Input for this task:
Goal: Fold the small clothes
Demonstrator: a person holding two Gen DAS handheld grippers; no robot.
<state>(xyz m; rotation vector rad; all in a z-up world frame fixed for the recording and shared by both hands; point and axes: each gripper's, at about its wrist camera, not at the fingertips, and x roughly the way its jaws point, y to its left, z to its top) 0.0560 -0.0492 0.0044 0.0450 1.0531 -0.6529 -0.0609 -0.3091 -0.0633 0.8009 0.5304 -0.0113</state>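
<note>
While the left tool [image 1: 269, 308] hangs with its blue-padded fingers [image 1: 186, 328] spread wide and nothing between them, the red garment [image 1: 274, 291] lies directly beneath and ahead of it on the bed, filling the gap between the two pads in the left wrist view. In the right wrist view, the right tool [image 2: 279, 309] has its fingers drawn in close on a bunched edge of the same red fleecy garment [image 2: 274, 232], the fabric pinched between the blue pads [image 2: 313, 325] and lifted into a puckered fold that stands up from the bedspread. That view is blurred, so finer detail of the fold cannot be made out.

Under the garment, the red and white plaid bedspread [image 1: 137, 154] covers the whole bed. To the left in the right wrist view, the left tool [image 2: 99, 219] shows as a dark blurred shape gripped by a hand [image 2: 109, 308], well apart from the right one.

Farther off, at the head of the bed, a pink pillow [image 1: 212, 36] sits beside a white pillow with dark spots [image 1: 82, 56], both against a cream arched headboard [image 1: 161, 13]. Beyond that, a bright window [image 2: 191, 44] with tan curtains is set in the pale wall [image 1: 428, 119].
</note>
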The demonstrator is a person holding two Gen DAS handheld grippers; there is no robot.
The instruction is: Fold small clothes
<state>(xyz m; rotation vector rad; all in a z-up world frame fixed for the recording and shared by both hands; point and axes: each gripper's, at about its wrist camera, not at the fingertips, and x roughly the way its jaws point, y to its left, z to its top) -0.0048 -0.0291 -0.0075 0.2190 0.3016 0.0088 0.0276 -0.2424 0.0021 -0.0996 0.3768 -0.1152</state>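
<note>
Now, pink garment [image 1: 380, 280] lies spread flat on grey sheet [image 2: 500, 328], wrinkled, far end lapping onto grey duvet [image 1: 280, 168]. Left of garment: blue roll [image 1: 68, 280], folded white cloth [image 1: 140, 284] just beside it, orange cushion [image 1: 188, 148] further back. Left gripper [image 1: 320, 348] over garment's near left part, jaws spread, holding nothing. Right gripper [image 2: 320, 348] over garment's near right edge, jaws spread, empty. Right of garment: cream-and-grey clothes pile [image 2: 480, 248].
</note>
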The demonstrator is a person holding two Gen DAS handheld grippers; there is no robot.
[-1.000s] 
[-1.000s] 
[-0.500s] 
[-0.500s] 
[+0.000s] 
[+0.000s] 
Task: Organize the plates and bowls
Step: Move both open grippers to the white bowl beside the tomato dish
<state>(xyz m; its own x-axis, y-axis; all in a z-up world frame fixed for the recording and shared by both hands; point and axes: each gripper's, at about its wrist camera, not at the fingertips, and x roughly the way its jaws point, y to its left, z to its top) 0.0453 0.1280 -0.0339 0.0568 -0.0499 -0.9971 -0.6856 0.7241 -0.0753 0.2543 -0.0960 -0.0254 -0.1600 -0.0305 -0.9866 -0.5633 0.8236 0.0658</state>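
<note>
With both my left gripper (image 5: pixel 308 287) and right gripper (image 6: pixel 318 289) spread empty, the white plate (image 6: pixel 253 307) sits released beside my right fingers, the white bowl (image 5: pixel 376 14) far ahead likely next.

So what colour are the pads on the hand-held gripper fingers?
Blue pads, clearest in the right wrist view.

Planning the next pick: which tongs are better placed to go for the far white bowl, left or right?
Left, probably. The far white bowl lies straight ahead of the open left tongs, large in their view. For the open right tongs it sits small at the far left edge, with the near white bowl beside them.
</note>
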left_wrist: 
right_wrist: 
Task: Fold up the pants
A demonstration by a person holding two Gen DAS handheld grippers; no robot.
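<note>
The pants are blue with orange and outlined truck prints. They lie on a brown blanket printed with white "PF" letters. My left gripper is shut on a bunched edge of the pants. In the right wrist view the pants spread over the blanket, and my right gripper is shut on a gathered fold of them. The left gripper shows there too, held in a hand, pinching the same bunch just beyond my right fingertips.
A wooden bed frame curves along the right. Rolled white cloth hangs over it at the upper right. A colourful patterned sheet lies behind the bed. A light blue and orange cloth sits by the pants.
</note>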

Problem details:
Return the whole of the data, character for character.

Answer for the task:
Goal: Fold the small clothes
Demonstrator: a person holding two Gen DAS handheld grippers; no robot.
<state>(xyz m; rotation vector rad; all in a z-up world frame fixed for the recording and shared by both hands; point and axes: each gripper's, at about its wrist camera, not at the fingertips, and x roughly the way its jaws point, y to its left, z to its top) 0.0560 -0.0492 0.0044 0.0450 1.0531 -0.6529 -0.0609 -0.3091 -0.0633 0.8009 0.5304 -0.0113</state>
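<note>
While the left tool [image 1: 269, 308] hangs with its blue-padded fingers [image 1: 186, 328] spread wide and nothing between them, the red garment [image 1: 274, 291] lies directly beneath and ahead of it on the bed, filling the gap between the two pads in the left wrist view. In the right wrist view, the right tool [image 2: 279, 309] has its fingers drawn in close on a bunched edge of the same red fleecy garment [image 2: 274, 232], the fabric pinched between the blue pads [image 2: 313, 325] and lifted into a puckered fold that stands up from the bedspread. That view is blurred, so finer detail of the fold cannot be made out.

Under the garment, the red and white plaid bedspread [image 1: 137, 154] covers the whole bed. To the left in the right wrist view, the left tool [image 2: 99, 219] shows as a dark blurred shape gripped by a hand [image 2: 109, 308], well apart from the right one.

Farther off, at the head of the bed, a pink pillow [image 1: 212, 36] sits beside a white pillow with dark spots [image 1: 82, 56], both against a cream arched headboard [image 1: 161, 13]. Beyond that, a bright window [image 2: 191, 44] with tan curtains is set in the pale wall [image 1: 428, 119].
</note>
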The demonstrator is a person holding two Gen DAS handheld grippers; there is no robot.
The instruction is: Fold small clothes
<state>(xyz m; rotation vector rad; all in a z-up world frame fixed for the recording and shared by both hands; point and axes: each gripper's, at about its wrist camera, not at the fingertips, and x roughly the way its jaws point, y to its left, z to its top) -0.0048 -0.0291 -0.0075 0.2190 0.3016 0.0088 0.0276 -0.2424 0.0021 -0.0996 0.3768 -0.1152</state>
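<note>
Now, pink garment [image 1: 380, 280] lies spread flat on grey sheet [image 2: 500, 328], wrinkled, far end lapping onto grey duvet [image 1: 280, 168]. Left of garment: blue roll [image 1: 68, 280], folded white cloth [image 1: 140, 284] just beside it, orange cushion [image 1: 188, 148] further back. Left gripper [image 1: 320, 348] over garment's near left part, jaws spread, holding nothing. Right gripper [image 2: 320, 348] over garment's near right edge, jaws spread, empty. Right of garment: cream-and-grey clothes pile [image 2: 480, 248].
</note>
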The demonstrator is a person holding two Gen DAS handheld grippers; there is no robot.
[-1.000s] 
[-1.000s] 
[-0.500s] 
[-0.500s] 
[+0.000s] 
[+0.000s] 
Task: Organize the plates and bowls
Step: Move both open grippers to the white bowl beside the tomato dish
<state>(xyz m; its own x-axis, y-axis; all in a z-up world frame fixed for the recording and shared by both hands; point and axes: each gripper's, at about its wrist camera, not at the fingertips, and x roughly the way its jaws point, y to its left, z to its top) 0.0453 0.1280 -0.0339 0.0568 -0.0499 -0.9971 -0.6856 0.7241 -0.0753 0.2543 -0.0960 -0.0254 -0.1600 -0.0305 -0.9866 -0.5633 0.8236 0.0658</state>
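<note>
With both my left gripper (image 5: pixel 308 287) and right gripper (image 6: pixel 318 289) spread empty, the white plate (image 6: pixel 253 307) sits released beside my right fingers, the white bowl (image 5: pixel 376 14) far ahead likely next.

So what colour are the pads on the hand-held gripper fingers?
Blue pads, clearest in the right wrist view.

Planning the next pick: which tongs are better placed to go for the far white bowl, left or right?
Left, probably. The far white bowl lies straight ahead of the open left tongs, large in their view. For the open right tongs it sits small at the far left edge, with the near white bowl beside them.
</note>
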left_wrist: 
right_wrist: 
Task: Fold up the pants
A demonstration by a person holding two Gen DAS handheld grippers; no robot.
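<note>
The pants are blue with orange and outlined truck prints. They lie on a brown blanket printed with white "PF" letters. My left gripper is shut on a bunched edge of the pants. In the right wrist view the pants spread over the blanket, and my right gripper is shut on a gathered fold of them. The left gripper shows there too, held in a hand, pinching the same bunch just beyond my right fingertips.
A wooden bed frame curves along the right. Rolled white cloth hangs over it at the upper right. A colourful patterned sheet lies behind the bed. A light blue and orange cloth sits by the pants.
</note>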

The answer given is complete.